Hektoen International

A Journal of Medical Humanities

Ernest Hemingway: A medical portrait

From a medical point of view, the life of Ernest Hemingway (1899–1961) was shaped by repeated physical trauma, chronic disease, hereditary factors, and profound psychological influences. In the world of literature, he is remembered for his minimalist prose—spare, direct, “bare-bones”, and stripped of ornamentation. But behind the muscular sentences and the mythology of masculine bravado lay a man repeatedly battered by trauma, eroded by hereditary illness, and ultimately shaped as much by neurologic and psychiatric factors as by genius. His biography becomes a study of traumatic brain injury, hemochromatosis, bipolar disorder, alcoholism, and macho behavior.

In World War I, serving as an American Red Cross ambulance driver on the Italian front, Hemingway was struck by an Austrian mortar shell near Fossalta di Piave in 1918. The blast drove over two hundred metal fragments into his legs while he was simultaneously hit by machine-gun fire. He survived, but the experience of violent wounding and its aftermath became central both to his psychology and to his fiction, most directly in A Farewell to Arms.

In January 1954, on consecutive days, he survived two separate plane crashes in Africa. In the first crash, the aircraft struck an abandoned utility pole; Hemingway used his head to butt open a jammed door, fracturing his skull. In the second crash, the plane caught fire on takeoff, and Hemingway suffered further head trauma, a cracked vertebra, ruptured kidney, spleen, and liver, and burns across his face and arms. The cumulative head injuries led to a pattern of his later cognitive and behavioral decline consistent with chronic traumatic encephalopathy (CTE)—the progressive brain disease caused by repeated brain trauma.
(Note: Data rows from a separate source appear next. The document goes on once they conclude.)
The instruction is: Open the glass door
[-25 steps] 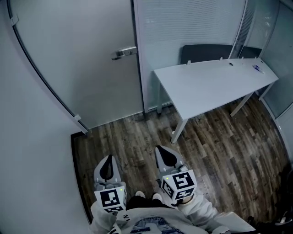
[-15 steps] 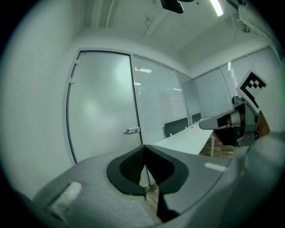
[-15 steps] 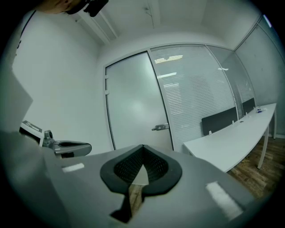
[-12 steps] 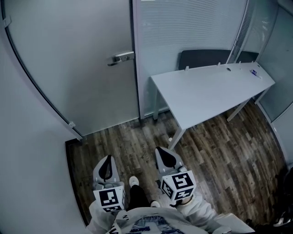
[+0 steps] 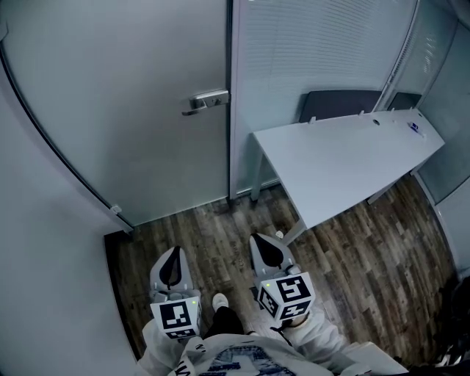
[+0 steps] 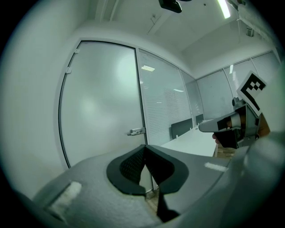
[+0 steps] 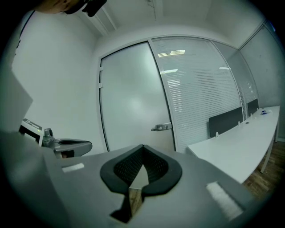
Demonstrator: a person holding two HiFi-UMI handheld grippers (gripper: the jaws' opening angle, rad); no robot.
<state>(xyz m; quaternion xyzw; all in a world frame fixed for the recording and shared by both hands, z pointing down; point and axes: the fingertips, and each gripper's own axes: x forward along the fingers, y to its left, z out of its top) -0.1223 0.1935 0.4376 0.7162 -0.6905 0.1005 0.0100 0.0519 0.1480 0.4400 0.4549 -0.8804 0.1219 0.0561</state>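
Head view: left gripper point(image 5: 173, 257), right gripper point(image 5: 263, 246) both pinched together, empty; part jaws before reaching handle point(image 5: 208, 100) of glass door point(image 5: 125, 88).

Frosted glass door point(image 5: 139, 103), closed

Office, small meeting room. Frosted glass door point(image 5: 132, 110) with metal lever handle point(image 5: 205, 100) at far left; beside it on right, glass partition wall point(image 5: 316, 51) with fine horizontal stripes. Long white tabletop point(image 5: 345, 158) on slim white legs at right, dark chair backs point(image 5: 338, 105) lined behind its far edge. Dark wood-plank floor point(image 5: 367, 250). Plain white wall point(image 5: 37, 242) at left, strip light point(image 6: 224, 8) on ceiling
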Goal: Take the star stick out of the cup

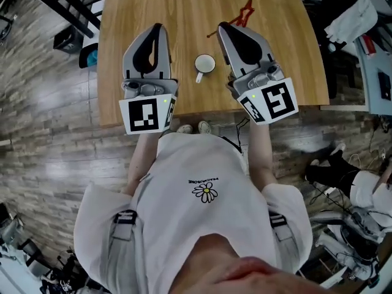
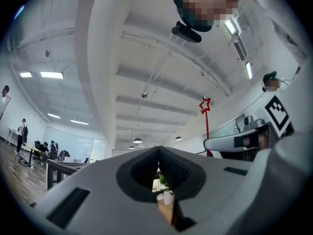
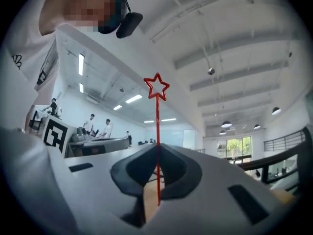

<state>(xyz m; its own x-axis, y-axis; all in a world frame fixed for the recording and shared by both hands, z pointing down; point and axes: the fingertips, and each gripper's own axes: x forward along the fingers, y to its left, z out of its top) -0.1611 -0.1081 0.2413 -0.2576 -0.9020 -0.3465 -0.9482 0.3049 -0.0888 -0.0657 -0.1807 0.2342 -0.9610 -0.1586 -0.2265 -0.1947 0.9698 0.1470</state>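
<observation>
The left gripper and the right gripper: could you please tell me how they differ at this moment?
The right gripper is shut on the star stick, whose star rises above it; the left gripper is shut on nothing. The left gripper is left of the cup, the right gripper right of it. Both point out over the table, jaws together.

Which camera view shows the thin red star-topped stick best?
The right gripper view: the thin red star-topped stick stands centred, star and shaft clear, clamped in the right gripper. The left gripper view shows it small, right of centre. The head view shows only a foreshortened red shape over the wooden table.
</observation>
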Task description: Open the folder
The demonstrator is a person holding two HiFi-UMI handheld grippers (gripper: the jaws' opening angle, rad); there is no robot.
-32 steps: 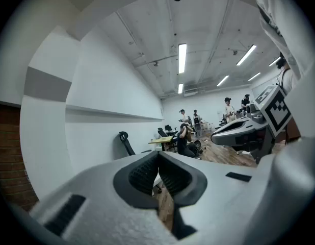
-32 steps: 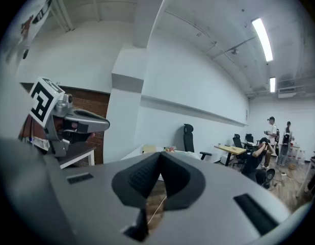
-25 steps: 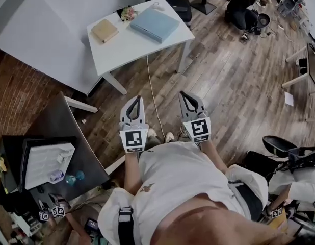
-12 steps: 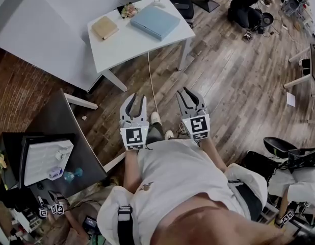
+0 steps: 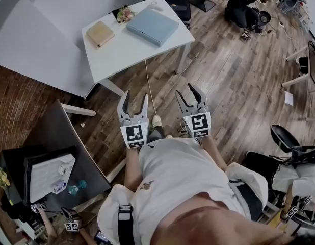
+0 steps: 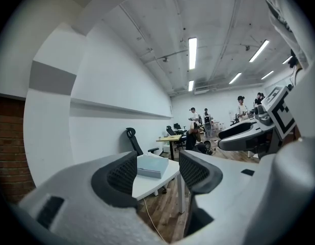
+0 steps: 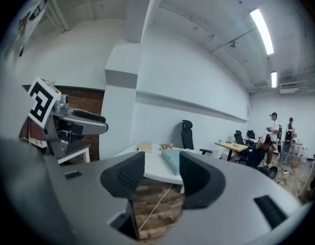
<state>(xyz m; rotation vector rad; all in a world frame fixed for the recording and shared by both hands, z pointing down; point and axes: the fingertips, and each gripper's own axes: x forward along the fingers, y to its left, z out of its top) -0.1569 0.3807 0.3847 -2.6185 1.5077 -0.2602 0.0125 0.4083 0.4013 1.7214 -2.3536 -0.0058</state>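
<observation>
The light blue folder (image 5: pixel 152 27) lies closed on the white table (image 5: pixel 122 50), well ahead of both grippers. In the left gripper view the folder (image 6: pixel 151 166) shows between my jaws in the distance, and in the right gripper view the folder (image 7: pixel 173 160) lies on the table's far part. My left gripper (image 5: pixel 135 100) (image 6: pixel 157 170) and right gripper (image 5: pixel 190 95) (image 7: pixel 161 172) hang side by side over the wooden floor, pointing at the table. Both pairs of jaws are opening, with nothing between them.
A tan book (image 5: pixel 100 33) and a small bunch of flowers (image 5: pixel 125 14) share the table. A black office chair (image 5: pixel 175 1) stands behind it. A cable (image 5: pixel 150 86) runs across the floor. A dark desk (image 5: pixel 55 131) is at my left, and a crouching person (image 5: pixel 244 6) at the far right.
Both grippers went from shut to open. Both moved forward towards the white table.
</observation>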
An underappreciated aspect of Hemingway’s medical history is his family history of hemochromatosis, the disorder of excessive iron absorption that accumulates in the liver, pancreas, heart, joints, and brain, causing liver cirrhosis, diabetes, cardiomyopathy, arthritis, and neuropsychiatric disturbances. Several earlier members of his family also suffered from depression and died by suicide, a pattern that strongly suggests a genetic vulnerability.

Hemingway’s health was further complicated by lifestyle habits. Overuse of alcohol was lifelong, celebrated in his own writing, and ultimately destructive. He reportedly consumed extraordinary quantities of wine, whiskey, and daiquiri daily in the bars of Paris, Havana, and Key West. He also suffered from bipolar disorder, with manic episodes alternating with severe depression. The famous prose of The Sun Also Rises, A Farewell to Arms, and For Whom the Bell Tolls was written during periods of manic states, alternating with depressive episodes lasting some years.

Psychiatrically, Hemingway’s later years were marked by severe depression, paranoia, and cognitive impairment. In 1960 and 1961, he underwent treatment at the Mayo Clinic, where he received electroconvulsive therapy (ECT), a controversial but still-used intervention for major depression at a time when this treatment still caused collateral damage in the form of memory loss. Ultimately, Hemingway died by suicide in 1961 in his home in Ketchum, Idaho, an act that underscores the severity of his psychological distress. By the time of his death, he was suffering from the accumulated effects of probable hemochromatosis, chronic CTI, bipolar disorder, alcoholic liver disease, diabetes, and hypertension. His cognitive function had declined severely. His capacity to write, the one activity that had organized his existence and given it meaning, was gone. He was in physical pain, sedated, and neurologically impaired. It was the end of a lifelong struggle against forces he could no longer overcome.